[Start of section]
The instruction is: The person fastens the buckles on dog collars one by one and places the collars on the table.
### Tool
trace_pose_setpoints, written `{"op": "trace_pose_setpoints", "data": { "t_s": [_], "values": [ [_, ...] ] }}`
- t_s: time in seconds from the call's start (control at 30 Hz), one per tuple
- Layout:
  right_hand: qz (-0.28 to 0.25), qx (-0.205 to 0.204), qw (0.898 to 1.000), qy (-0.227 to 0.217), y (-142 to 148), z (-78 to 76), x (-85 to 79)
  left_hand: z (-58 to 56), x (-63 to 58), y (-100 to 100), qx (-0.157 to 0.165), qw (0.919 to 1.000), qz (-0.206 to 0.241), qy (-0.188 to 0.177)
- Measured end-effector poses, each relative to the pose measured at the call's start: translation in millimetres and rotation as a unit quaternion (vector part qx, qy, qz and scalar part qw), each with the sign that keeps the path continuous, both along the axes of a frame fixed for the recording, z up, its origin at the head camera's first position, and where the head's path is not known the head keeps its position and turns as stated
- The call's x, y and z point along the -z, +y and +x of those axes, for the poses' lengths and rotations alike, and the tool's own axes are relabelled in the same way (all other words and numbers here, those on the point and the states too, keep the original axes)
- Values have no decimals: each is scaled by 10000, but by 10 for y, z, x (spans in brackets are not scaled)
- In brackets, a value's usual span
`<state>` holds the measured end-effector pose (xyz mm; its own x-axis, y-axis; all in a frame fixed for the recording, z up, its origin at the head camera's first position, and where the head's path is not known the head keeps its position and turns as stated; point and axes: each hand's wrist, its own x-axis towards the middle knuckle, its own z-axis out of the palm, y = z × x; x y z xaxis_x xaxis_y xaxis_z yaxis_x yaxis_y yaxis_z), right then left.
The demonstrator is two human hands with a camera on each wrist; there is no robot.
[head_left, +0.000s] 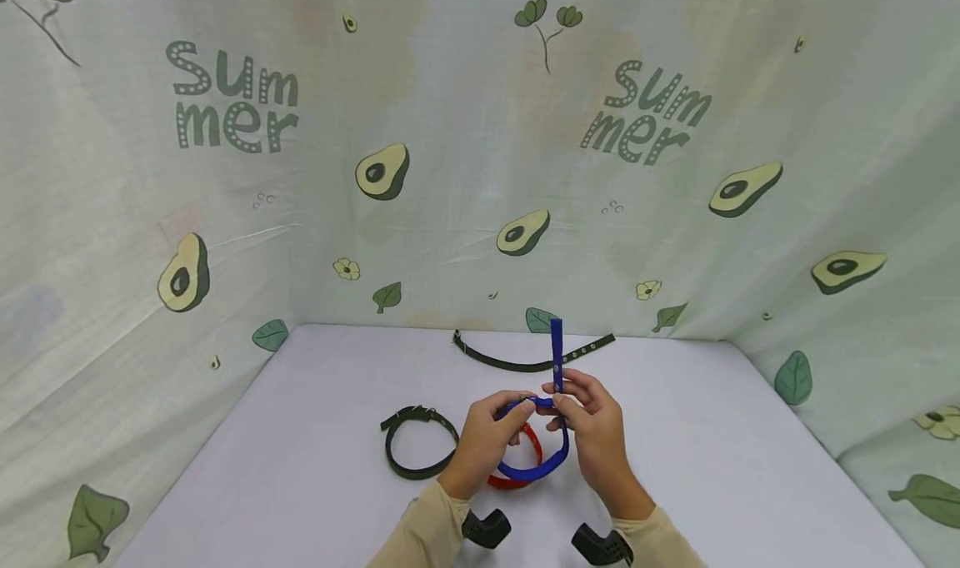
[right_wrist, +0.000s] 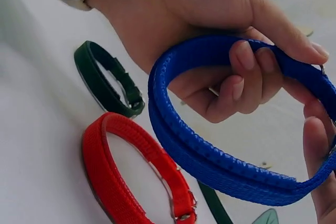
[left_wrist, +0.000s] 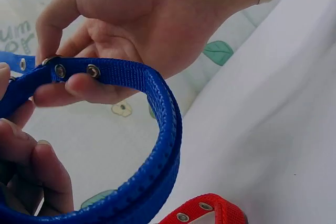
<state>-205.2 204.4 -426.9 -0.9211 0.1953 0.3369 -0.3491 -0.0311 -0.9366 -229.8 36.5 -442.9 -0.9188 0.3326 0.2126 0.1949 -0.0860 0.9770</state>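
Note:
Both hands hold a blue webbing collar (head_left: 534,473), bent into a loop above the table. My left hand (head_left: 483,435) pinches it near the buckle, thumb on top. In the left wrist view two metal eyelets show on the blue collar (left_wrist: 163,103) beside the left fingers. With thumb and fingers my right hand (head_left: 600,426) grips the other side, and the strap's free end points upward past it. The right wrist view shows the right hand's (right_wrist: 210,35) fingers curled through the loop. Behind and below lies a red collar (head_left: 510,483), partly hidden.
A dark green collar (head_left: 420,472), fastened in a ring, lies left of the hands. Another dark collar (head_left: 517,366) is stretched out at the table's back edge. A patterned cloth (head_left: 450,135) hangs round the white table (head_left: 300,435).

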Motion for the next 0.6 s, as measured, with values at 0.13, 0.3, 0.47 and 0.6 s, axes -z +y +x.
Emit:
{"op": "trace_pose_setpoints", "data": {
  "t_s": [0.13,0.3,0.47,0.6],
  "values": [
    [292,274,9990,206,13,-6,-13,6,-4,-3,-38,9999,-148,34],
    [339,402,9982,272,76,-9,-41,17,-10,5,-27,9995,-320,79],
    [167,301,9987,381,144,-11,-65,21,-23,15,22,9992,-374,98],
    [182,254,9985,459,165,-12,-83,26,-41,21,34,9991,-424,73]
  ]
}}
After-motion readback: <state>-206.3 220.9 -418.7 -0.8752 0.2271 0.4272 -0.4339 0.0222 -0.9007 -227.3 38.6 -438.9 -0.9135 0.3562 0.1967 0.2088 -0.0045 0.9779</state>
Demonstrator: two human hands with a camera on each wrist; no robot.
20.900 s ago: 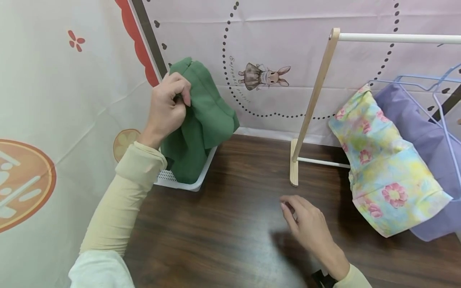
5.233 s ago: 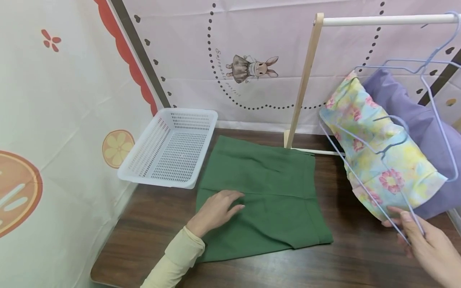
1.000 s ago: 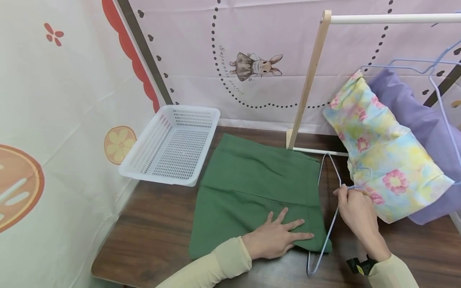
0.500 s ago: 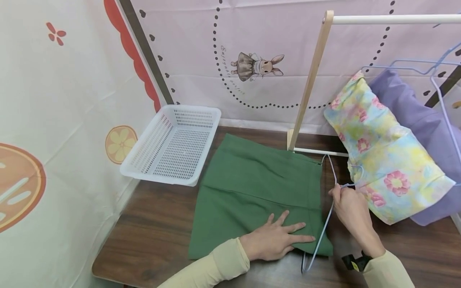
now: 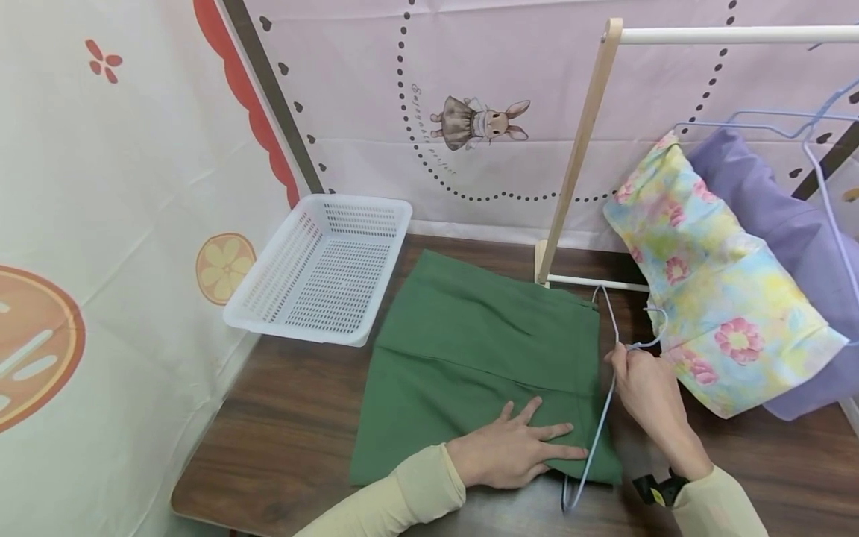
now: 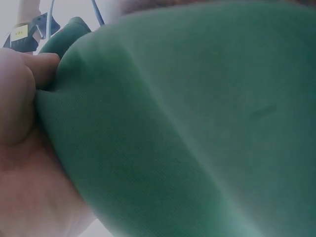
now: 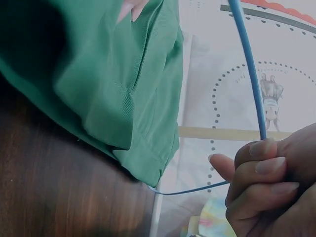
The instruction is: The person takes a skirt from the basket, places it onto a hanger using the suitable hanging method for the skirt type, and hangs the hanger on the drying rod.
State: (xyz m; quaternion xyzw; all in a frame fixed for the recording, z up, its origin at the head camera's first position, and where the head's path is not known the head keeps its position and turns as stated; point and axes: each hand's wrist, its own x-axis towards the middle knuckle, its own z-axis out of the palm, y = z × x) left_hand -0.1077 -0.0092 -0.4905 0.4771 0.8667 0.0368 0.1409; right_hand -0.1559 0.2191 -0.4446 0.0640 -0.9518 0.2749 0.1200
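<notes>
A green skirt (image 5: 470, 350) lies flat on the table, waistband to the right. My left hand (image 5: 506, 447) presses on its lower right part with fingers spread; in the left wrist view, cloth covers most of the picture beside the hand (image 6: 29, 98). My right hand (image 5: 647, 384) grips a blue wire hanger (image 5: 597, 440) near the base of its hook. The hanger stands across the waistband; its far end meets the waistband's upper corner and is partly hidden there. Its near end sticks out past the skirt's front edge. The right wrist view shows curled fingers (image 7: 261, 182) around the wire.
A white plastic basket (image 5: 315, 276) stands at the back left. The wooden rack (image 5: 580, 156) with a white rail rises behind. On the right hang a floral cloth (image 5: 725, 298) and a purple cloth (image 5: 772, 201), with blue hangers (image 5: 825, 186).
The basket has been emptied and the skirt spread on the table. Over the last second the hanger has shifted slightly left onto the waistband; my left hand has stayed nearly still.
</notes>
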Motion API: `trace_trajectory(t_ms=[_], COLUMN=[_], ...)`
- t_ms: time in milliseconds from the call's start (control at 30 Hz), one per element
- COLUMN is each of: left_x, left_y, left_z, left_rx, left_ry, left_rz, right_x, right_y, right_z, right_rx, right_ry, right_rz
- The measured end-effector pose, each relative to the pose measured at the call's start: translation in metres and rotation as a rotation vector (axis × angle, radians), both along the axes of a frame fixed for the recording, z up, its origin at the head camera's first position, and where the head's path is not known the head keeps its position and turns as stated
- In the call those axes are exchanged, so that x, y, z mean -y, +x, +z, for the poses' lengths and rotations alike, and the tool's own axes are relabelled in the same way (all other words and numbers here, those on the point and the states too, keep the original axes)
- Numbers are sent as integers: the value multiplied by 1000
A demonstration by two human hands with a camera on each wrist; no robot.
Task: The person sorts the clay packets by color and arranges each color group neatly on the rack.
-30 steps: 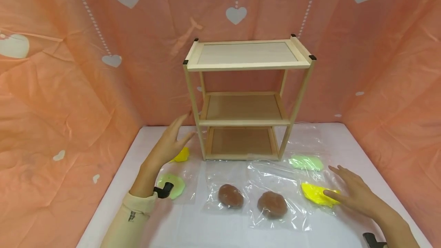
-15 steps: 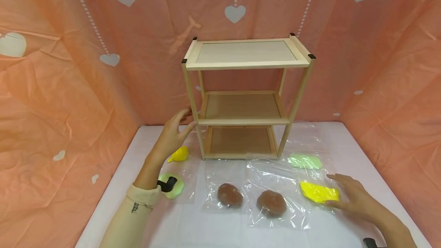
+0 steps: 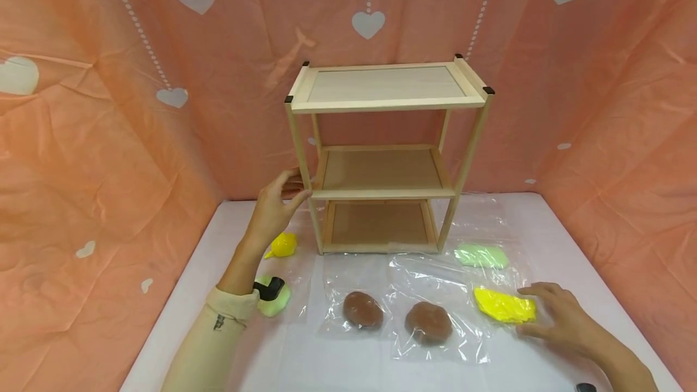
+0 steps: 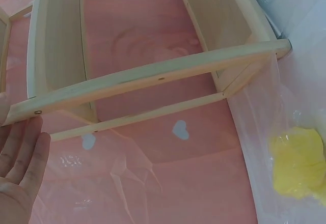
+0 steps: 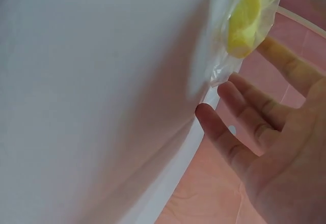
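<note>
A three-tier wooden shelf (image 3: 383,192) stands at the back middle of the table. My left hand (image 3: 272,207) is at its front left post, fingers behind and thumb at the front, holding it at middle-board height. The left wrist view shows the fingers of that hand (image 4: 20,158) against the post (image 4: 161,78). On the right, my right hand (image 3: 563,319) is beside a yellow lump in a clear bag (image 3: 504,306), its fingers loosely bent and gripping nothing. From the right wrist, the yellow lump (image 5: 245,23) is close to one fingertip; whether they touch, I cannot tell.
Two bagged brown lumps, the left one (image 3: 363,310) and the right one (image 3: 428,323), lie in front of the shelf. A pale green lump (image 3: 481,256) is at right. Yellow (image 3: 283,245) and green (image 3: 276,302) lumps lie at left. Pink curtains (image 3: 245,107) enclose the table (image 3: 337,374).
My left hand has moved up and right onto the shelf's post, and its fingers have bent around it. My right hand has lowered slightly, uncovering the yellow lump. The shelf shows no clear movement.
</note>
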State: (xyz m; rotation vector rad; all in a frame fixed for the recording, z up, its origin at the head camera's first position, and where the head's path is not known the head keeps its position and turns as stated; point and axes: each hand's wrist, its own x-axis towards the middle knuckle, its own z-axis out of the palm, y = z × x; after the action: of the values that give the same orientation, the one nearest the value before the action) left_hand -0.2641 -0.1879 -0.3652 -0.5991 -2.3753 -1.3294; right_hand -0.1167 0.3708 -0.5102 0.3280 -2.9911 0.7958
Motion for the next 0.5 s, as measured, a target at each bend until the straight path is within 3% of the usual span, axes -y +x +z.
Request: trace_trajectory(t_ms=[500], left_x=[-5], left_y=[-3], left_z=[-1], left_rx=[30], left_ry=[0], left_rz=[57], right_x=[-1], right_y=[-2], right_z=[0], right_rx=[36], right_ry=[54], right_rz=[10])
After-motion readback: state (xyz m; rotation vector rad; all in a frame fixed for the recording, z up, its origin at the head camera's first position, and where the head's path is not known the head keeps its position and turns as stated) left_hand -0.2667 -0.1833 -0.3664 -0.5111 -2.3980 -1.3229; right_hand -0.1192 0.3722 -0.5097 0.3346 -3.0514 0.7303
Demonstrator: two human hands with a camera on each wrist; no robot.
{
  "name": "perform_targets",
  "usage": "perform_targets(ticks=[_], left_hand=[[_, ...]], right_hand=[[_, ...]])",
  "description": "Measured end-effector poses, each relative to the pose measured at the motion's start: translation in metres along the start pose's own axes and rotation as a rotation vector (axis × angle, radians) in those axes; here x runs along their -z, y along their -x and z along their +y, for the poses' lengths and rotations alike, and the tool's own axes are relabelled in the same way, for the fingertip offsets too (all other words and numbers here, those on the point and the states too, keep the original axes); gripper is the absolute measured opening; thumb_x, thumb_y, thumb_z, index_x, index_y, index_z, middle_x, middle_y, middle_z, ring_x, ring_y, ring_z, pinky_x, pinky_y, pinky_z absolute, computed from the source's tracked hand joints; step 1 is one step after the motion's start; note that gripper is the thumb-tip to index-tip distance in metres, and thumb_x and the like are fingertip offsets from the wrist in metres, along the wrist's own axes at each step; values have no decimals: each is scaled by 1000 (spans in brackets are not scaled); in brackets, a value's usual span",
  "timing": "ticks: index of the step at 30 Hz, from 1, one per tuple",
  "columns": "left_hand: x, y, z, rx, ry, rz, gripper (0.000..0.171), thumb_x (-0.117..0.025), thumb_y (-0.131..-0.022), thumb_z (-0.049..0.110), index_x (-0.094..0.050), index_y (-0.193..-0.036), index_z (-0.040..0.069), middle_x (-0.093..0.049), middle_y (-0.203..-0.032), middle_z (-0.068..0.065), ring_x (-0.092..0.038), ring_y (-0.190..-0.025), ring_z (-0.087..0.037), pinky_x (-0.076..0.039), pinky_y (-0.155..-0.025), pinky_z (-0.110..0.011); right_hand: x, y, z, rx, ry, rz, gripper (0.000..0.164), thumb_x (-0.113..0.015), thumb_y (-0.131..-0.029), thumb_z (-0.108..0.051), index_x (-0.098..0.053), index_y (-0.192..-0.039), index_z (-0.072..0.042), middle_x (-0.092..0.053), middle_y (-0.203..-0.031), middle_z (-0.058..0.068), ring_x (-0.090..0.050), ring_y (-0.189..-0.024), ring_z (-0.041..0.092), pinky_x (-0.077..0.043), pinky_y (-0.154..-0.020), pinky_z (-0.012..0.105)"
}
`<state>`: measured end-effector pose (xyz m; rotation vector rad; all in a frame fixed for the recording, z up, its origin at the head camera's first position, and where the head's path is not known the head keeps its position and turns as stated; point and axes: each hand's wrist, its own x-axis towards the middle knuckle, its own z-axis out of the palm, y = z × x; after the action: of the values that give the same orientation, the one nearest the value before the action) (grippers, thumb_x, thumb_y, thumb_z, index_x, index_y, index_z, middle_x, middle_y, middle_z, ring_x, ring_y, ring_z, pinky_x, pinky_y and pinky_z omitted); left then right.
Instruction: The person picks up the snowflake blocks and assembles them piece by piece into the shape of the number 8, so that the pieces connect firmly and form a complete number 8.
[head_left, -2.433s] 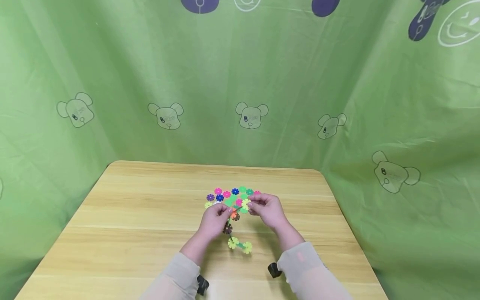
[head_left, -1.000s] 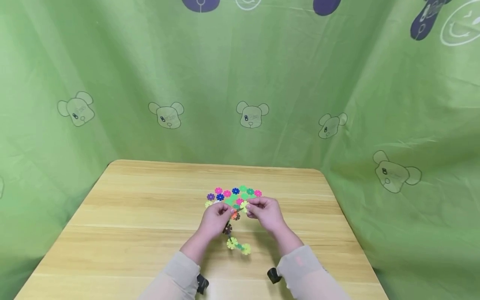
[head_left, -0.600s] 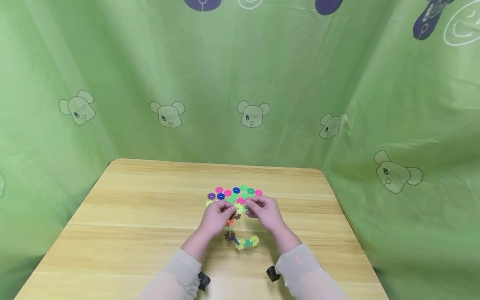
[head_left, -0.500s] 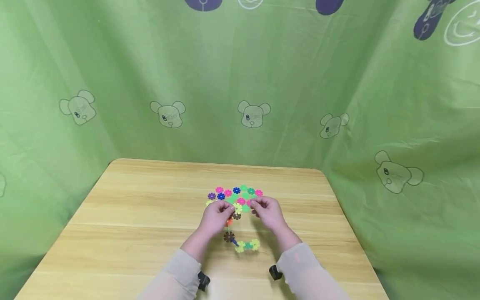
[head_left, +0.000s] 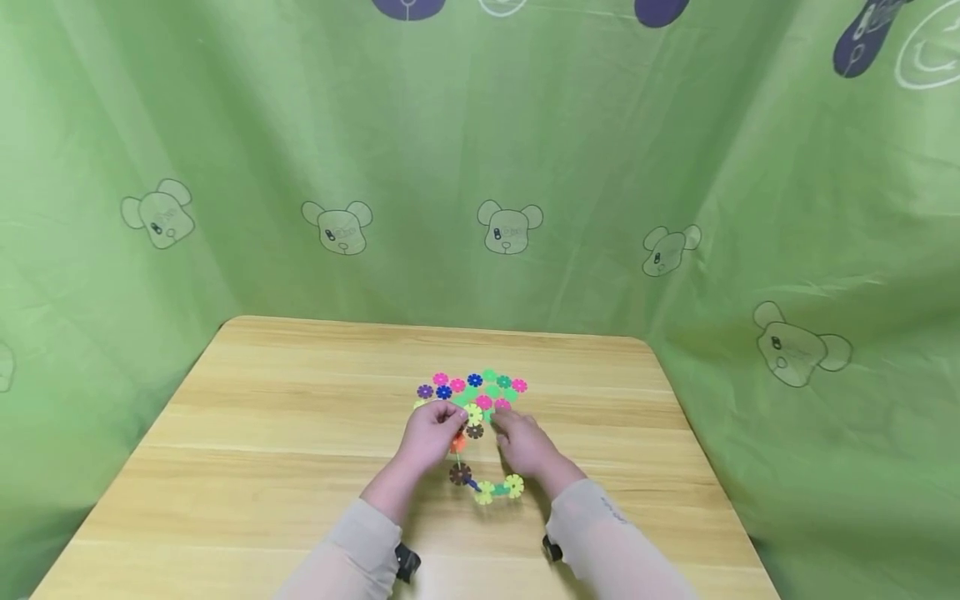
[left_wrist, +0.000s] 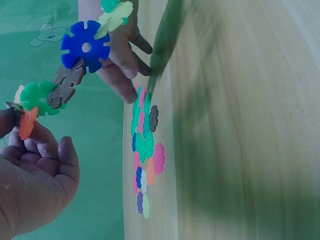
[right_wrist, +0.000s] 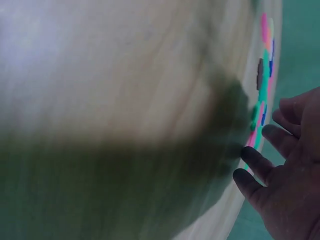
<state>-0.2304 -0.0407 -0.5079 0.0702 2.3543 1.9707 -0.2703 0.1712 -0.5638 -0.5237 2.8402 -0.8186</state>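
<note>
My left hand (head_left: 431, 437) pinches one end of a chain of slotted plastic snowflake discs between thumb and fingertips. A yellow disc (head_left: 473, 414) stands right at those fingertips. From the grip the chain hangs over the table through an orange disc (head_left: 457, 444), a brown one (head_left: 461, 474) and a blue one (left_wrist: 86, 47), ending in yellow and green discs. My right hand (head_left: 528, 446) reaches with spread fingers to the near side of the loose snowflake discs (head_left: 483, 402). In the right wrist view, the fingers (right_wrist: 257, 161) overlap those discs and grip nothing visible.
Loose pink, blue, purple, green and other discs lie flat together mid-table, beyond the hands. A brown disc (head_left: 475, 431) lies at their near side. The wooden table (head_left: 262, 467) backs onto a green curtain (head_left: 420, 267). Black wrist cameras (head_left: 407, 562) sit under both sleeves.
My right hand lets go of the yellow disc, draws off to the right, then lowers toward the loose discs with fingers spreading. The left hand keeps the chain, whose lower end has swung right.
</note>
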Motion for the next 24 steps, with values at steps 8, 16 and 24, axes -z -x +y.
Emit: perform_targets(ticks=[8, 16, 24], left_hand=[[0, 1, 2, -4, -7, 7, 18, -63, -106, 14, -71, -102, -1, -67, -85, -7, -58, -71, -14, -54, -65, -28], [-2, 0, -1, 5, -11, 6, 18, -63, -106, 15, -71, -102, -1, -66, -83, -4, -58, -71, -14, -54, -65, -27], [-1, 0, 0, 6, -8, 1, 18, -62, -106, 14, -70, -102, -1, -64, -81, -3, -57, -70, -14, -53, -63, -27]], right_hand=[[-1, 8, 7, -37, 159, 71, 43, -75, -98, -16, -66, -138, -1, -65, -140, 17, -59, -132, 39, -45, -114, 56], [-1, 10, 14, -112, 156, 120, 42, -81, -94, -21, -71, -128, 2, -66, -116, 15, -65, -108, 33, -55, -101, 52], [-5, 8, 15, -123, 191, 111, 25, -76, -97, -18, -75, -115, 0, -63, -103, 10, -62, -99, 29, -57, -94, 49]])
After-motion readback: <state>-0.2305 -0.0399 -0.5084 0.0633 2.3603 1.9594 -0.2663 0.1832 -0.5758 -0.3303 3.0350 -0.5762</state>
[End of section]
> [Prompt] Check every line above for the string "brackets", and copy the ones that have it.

> [Expected answer]
- Values have no decimals: each is scaled by 10000, but by 10 for y, z, x (spans in brackets are not scaled)
- In brackets, a value's usual span
  "description": "Measured end-effector poses, each relative to the pose measured at the motion's start: translation in metres along the start pose's own axes and rotation as a rotation vector (axis × angle, radians) in those axes; here x runs along their -z, y along their -x and z along their +y, for the poses' lengths and rotations alike, and the tool's own axes are relabelled in the same way, for the fingertip offsets too (all other words and numbers here, those on the point and the states too, keep the original axes); gripper is the absolute measured opening; thumb_x, thumb_y, thumb_z, index_x, index_y, index_z, middle_x, middle_y, middle_z, ring_x, ring_y, ring_z, pinky_x, pinky_y, pinky_z absolute, computed from the source's tracked hand joints; step 1 is one step after the motion's start; note that gripper is the thumb-tip to index-tip distance in metres, and thumb_x and the like are fingertip offsets from the wrist in metres, along the wrist's own axes at each step; values have no decimals: each is scaled by 1000 (spans in brackets are not scaled); in brackets, a value's usual span",

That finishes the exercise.